## Task
Find the line holding "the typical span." in the entries below. Give it again exactly, along with every line after it up to and including the line holding "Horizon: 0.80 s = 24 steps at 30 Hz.".

- Opening Delimiter -

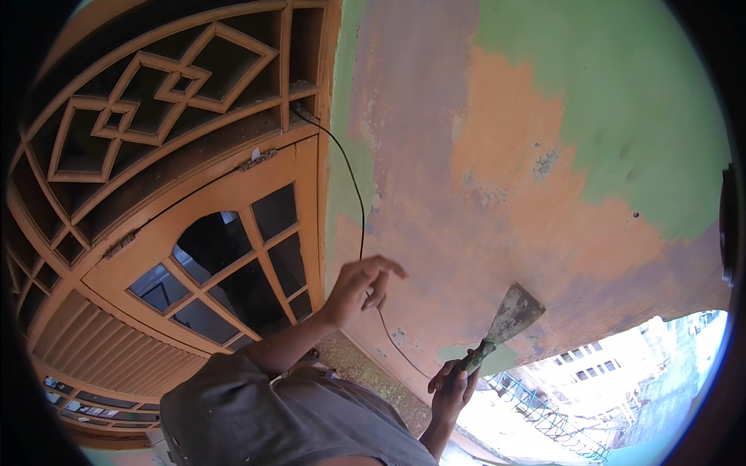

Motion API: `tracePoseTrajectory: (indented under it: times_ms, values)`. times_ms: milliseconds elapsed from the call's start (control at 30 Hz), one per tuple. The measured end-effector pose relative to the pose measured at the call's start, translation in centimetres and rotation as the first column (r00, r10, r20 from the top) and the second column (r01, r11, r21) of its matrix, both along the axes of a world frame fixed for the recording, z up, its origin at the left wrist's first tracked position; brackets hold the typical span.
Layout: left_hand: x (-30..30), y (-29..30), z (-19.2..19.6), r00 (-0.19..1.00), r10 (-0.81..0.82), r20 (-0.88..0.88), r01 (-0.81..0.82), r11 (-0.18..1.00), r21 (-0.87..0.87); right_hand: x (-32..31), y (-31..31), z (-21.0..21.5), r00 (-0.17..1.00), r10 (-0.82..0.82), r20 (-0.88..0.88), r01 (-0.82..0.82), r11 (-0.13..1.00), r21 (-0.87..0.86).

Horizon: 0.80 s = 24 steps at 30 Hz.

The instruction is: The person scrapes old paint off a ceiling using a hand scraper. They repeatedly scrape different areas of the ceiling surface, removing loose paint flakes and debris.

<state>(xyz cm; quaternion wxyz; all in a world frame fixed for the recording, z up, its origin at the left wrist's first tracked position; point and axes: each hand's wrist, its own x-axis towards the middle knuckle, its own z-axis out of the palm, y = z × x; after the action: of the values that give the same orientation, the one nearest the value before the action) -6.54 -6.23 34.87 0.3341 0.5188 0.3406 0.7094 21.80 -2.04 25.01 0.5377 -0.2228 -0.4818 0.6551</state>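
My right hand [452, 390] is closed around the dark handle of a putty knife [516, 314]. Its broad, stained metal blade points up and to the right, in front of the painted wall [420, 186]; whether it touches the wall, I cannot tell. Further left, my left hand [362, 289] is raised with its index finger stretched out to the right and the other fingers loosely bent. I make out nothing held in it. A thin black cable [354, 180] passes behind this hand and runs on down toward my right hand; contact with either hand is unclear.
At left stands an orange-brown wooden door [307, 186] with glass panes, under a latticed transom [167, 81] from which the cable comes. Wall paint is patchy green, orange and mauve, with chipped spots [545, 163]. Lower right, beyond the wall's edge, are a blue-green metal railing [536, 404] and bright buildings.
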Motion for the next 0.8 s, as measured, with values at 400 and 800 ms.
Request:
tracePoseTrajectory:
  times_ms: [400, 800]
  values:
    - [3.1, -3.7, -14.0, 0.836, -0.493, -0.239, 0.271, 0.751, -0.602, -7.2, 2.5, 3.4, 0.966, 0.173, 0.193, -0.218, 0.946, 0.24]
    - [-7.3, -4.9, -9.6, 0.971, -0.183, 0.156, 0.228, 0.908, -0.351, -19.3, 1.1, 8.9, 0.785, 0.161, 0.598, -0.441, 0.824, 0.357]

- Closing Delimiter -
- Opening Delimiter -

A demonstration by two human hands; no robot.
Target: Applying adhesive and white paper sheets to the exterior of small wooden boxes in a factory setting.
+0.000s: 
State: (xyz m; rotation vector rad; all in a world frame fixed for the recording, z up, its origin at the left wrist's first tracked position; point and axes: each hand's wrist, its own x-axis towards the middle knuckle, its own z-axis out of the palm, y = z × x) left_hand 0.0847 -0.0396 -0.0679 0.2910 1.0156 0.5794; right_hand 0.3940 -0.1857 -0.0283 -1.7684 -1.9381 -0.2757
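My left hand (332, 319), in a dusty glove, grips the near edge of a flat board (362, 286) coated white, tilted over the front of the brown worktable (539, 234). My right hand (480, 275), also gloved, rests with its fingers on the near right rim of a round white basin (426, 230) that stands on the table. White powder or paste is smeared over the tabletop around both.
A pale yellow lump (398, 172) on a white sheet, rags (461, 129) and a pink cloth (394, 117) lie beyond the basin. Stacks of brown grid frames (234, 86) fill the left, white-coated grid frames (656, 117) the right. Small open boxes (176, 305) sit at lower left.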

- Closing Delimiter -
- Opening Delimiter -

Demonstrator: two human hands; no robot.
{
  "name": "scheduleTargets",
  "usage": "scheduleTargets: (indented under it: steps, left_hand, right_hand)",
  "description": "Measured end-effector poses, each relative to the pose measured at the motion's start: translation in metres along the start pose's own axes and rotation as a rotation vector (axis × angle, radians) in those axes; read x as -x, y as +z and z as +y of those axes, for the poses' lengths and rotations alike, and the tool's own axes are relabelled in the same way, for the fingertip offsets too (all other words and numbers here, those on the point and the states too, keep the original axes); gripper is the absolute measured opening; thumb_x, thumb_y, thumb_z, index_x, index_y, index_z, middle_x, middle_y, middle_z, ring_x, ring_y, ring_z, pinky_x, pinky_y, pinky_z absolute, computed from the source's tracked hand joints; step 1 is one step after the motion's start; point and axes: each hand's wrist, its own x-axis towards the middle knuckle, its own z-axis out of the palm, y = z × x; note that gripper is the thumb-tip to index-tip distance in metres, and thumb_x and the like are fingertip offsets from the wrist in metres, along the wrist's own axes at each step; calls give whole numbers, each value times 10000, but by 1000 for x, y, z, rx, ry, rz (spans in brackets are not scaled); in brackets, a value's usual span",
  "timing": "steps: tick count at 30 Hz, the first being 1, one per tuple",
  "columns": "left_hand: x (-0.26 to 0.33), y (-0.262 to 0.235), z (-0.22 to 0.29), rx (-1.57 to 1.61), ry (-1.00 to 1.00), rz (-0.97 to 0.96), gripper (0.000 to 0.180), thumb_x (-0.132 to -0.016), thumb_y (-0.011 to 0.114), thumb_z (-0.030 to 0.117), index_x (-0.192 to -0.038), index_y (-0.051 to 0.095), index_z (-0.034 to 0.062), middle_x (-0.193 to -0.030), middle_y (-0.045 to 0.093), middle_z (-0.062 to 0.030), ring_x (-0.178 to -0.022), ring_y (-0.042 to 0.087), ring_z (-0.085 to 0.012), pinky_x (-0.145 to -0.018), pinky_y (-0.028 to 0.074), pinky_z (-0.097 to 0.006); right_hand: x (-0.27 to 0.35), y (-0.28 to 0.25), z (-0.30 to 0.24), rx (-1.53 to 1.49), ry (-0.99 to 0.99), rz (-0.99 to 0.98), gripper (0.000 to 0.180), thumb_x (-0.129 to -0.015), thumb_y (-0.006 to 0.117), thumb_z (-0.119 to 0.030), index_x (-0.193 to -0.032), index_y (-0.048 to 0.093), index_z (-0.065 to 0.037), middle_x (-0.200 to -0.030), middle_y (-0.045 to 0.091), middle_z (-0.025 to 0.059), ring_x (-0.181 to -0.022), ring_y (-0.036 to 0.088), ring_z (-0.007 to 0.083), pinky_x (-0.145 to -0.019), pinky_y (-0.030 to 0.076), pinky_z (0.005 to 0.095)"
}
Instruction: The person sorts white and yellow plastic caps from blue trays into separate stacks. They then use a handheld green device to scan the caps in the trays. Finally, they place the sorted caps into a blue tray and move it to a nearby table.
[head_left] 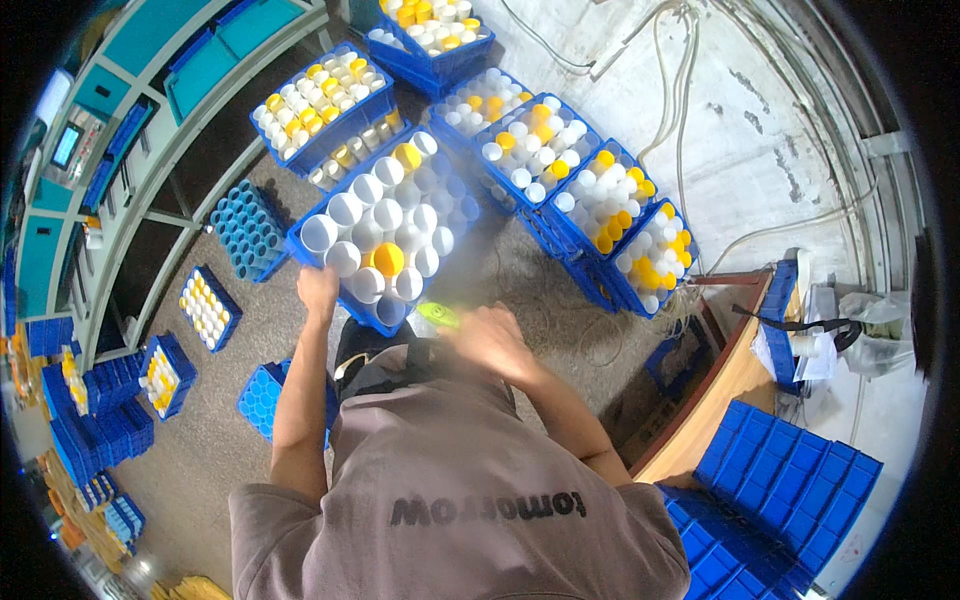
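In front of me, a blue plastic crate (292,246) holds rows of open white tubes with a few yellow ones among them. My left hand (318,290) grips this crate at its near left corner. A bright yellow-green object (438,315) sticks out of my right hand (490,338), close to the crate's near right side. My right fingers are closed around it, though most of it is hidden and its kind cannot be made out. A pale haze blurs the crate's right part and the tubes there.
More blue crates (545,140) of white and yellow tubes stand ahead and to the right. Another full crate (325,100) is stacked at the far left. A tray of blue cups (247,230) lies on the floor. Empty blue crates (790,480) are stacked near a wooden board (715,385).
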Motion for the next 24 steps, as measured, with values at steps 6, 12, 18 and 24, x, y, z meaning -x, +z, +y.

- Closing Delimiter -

## Task solution
Motion API: `tracePoseTrajectory: (indented under it: times_ms, values)`. times_ms: milliseconds elapsed from the call's start (control at 30 Hz), one per tuple. The measured end-effector pose relative to the pose measured at the call's start, translation in centimetres and rotation as the first column (r00, r10, r20 from the top) and the second column (r01, r11, r21) of its matrix, both along the axes of a world frame fixed for the recording, z up, its origin at the left wrist's first tracked position; brackets hold the typical span.
Layout: left_hand: x (-30..30), y (-29..30), z (-19.2..19.6), r00 (-0.19..1.00), r10 (-0.81..0.82), r20 (-0.88..0.88), r01 (-0.81..0.82), r11 (-0.18..1.00), r21 (-0.87..0.87); right_hand: x (-32..31), y (-31..31), z (-21.0..21.5), r00 (-0.17..1.00), r10 (-0.82..0.82), r20 (-0.88..0.88), r01 (-0.82..0.82), r11 (-0.13..1.00), r21 (-0.87..0.86).

Horizon: 0.80 s = 24 steps at 30 Hz.

Nothing further is needed to complete the exercise.